Musk’s interest in Trump’s reelection may be multifaceted. He has groused relentlessly about regulatory actions against him and his companies by the Securities and Exchange Commission, Federal Aviation Administration, the National Labor Relations Board and others. His political statements have aligned more openly with the right wing.

He has railed against “illegal immigration,” for example — including asserting falsely in a tweet on X, his social media platform, that the Biden administration’s policy is “very simple: 1. Get as many illegals in the country as possible. 2. Legalize them to create a permanent majority — a one-party state.” This reflects a fantasy common on the extreme right that Democrats intend to turn undocumented immigrants into a pro-Democratic voting bloc.

Among the high-profile billionaires who have drawn scrutiny for choosing not to take a sides in this contentious presidential election cycle are the owners of two of the nation’s most influential newspapers: The Times, owned by Los Angeles biotechnology entrepreneur Dr.

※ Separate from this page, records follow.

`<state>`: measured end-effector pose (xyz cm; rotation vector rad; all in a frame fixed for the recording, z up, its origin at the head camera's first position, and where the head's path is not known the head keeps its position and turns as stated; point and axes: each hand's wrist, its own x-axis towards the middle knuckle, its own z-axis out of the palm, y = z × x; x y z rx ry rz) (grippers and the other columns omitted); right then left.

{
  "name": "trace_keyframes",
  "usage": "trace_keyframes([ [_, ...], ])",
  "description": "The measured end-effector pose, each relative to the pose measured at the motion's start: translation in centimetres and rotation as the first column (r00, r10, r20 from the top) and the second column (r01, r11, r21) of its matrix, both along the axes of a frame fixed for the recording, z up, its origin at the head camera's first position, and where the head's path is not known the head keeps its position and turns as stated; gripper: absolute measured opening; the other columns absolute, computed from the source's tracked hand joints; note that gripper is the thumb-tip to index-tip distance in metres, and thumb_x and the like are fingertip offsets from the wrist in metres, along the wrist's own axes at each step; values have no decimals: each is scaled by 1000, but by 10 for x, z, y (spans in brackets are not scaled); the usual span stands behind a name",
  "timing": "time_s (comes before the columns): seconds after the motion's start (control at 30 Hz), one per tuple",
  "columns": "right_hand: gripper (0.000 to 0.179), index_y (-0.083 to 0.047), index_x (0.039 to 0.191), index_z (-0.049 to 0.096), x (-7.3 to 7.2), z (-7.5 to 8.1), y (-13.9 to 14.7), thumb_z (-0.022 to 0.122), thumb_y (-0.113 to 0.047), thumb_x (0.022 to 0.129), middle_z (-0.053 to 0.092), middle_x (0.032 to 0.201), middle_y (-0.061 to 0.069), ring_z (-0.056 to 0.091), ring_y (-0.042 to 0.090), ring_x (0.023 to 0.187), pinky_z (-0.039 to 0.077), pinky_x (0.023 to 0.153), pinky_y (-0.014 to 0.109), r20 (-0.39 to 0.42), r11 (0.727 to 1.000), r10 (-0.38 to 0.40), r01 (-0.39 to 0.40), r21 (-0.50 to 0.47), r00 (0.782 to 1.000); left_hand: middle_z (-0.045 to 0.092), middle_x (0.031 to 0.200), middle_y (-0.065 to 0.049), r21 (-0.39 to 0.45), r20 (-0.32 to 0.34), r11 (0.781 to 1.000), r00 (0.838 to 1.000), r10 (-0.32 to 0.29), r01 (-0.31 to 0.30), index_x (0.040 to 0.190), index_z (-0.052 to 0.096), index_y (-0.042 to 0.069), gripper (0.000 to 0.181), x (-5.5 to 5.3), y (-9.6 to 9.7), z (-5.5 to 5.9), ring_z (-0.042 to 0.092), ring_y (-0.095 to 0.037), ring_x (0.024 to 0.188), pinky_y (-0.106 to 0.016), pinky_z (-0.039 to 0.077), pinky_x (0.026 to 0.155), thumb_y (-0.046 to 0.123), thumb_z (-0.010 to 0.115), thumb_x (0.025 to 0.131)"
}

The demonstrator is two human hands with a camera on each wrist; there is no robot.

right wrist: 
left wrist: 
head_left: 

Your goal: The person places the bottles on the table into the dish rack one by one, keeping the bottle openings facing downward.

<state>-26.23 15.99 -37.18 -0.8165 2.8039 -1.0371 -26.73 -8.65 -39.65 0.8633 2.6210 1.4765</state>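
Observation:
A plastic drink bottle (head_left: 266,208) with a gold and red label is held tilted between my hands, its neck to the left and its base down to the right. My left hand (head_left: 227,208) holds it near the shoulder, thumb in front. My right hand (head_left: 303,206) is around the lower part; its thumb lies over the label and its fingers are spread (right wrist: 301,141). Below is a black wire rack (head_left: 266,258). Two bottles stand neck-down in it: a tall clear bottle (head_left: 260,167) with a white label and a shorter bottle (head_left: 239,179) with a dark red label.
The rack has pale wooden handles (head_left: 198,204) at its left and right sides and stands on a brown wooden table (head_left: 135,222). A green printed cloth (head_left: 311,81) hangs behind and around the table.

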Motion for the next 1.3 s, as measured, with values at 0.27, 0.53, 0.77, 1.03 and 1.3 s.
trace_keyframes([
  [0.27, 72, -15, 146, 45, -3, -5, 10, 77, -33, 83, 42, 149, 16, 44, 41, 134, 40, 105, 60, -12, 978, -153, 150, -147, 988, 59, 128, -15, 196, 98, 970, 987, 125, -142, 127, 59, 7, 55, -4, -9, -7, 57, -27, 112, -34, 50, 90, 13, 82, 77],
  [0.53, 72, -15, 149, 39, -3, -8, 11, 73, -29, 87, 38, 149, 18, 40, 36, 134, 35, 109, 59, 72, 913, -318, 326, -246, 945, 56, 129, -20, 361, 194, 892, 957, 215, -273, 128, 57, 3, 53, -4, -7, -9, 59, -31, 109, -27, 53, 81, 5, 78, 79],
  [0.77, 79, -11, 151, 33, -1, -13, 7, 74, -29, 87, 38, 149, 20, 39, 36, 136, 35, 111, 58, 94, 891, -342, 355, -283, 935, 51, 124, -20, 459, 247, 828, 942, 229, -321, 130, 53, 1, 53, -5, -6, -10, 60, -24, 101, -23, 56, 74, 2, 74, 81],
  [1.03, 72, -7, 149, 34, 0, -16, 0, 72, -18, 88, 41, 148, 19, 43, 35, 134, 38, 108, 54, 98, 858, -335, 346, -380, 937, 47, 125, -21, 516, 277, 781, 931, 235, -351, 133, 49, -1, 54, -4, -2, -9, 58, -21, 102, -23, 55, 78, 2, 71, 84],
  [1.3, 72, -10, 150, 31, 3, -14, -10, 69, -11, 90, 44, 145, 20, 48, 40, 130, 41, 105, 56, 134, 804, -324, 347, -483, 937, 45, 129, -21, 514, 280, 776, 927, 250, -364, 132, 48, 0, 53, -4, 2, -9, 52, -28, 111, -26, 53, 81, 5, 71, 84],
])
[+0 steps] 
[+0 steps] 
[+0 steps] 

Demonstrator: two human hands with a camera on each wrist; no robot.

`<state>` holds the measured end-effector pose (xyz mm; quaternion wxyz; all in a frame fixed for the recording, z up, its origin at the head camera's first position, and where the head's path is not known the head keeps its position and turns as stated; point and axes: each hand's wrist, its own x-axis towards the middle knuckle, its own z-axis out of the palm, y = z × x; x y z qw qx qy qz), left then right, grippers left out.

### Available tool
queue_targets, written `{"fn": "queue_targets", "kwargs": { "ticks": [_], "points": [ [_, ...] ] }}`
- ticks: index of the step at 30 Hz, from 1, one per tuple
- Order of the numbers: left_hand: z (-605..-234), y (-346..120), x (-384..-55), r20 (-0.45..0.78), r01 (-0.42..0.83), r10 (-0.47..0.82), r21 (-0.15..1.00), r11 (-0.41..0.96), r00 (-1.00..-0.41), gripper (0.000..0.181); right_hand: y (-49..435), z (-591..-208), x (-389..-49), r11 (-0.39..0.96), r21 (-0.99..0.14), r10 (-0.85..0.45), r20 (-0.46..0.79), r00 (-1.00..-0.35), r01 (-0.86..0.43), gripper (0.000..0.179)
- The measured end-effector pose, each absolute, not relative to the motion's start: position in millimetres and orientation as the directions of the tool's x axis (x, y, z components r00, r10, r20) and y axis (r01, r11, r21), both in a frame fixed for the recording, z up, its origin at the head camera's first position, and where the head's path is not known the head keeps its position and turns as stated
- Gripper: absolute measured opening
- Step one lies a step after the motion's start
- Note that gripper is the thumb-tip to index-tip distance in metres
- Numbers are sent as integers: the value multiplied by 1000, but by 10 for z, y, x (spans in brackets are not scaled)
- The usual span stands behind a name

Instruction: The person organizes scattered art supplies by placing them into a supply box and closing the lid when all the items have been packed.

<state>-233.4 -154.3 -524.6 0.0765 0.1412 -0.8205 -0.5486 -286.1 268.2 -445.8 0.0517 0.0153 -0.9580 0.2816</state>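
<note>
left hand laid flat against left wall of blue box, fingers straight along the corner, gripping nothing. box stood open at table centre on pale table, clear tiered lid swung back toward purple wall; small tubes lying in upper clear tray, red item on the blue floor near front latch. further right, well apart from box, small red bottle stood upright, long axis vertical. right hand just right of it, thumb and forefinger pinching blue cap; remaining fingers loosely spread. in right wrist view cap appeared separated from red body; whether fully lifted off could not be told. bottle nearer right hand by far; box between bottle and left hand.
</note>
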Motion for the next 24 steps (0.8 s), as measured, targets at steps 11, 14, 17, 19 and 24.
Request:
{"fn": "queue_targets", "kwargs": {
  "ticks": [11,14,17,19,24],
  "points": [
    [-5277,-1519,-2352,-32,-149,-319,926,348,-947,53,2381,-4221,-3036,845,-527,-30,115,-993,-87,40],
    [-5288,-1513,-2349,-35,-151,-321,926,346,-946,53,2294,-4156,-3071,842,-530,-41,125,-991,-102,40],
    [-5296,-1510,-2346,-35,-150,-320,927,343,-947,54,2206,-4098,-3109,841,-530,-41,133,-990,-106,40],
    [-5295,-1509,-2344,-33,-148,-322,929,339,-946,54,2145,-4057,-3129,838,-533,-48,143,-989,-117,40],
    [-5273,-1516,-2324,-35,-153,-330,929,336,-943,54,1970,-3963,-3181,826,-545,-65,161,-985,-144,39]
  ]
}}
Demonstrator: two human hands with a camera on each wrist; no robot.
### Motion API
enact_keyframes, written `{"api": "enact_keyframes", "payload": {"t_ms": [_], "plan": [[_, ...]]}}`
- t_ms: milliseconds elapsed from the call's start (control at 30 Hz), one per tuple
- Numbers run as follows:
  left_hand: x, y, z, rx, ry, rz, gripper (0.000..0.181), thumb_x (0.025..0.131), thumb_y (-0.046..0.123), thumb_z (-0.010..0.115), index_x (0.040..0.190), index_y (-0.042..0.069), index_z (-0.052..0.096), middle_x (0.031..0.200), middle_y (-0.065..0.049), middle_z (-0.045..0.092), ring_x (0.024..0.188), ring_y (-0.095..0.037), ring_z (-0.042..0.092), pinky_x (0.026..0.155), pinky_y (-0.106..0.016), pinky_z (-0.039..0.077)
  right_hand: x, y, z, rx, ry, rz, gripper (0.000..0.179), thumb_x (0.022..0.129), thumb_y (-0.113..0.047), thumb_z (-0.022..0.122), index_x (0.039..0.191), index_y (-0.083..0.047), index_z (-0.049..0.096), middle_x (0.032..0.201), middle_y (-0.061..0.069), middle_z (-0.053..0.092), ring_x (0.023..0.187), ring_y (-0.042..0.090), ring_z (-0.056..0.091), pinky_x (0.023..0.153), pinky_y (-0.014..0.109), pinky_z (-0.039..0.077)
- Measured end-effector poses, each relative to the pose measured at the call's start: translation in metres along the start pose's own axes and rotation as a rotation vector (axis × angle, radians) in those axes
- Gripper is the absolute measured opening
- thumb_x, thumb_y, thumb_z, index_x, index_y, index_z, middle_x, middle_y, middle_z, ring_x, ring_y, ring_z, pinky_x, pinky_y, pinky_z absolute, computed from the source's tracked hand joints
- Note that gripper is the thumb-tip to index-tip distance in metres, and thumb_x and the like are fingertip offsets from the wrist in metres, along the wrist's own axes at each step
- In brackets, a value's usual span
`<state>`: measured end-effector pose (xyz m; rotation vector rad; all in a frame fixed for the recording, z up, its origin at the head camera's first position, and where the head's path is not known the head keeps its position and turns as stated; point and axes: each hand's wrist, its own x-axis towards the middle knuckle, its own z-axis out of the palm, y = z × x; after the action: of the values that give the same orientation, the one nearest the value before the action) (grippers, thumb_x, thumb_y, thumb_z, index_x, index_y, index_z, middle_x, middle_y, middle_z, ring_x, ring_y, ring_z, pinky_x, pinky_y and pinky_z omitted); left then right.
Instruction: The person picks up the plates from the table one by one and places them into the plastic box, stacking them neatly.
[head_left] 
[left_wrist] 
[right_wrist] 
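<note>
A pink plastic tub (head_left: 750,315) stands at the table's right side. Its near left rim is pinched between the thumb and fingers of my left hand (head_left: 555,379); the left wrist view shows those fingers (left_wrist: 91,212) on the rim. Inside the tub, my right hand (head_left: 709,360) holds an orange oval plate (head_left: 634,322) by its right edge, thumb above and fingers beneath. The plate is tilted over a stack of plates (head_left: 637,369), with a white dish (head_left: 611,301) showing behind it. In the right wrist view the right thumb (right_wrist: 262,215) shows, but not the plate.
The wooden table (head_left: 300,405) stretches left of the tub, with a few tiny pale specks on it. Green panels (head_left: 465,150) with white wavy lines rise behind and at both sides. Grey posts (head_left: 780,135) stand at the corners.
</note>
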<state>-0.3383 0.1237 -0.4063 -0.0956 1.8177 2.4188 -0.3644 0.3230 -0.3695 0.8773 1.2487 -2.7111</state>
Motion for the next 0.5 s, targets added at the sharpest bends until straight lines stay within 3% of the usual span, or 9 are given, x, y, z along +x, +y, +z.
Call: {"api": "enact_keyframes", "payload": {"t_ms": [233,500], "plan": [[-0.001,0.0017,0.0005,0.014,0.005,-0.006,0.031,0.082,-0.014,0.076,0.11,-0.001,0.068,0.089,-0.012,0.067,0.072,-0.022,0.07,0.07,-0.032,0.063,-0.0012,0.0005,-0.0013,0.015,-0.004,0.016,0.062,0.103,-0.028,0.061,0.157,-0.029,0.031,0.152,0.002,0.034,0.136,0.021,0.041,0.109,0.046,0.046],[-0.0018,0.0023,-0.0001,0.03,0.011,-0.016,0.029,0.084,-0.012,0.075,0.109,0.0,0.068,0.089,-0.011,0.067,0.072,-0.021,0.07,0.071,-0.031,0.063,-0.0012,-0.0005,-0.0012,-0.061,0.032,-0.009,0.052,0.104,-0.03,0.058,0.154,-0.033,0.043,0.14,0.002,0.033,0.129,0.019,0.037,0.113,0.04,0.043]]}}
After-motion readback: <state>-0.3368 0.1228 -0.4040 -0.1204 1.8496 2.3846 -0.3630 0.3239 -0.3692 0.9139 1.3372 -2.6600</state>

Patrick Soon-Shiong; and the Washington Post, owned by Amazon founder Jeff Bezos. With only weeks to go before election day, both newspapers declined to endorse either candidate in the presidential race at the behest of their owners.

It has been openly speculated that both owners were concerned about Trump’s potential influence on their business prospects — Soon-Shiong’s research output could be subject to Food and Drug Administration regulation, and Bezos’ Amazon retail operation and Blue Origin space exploration venture are government contractors.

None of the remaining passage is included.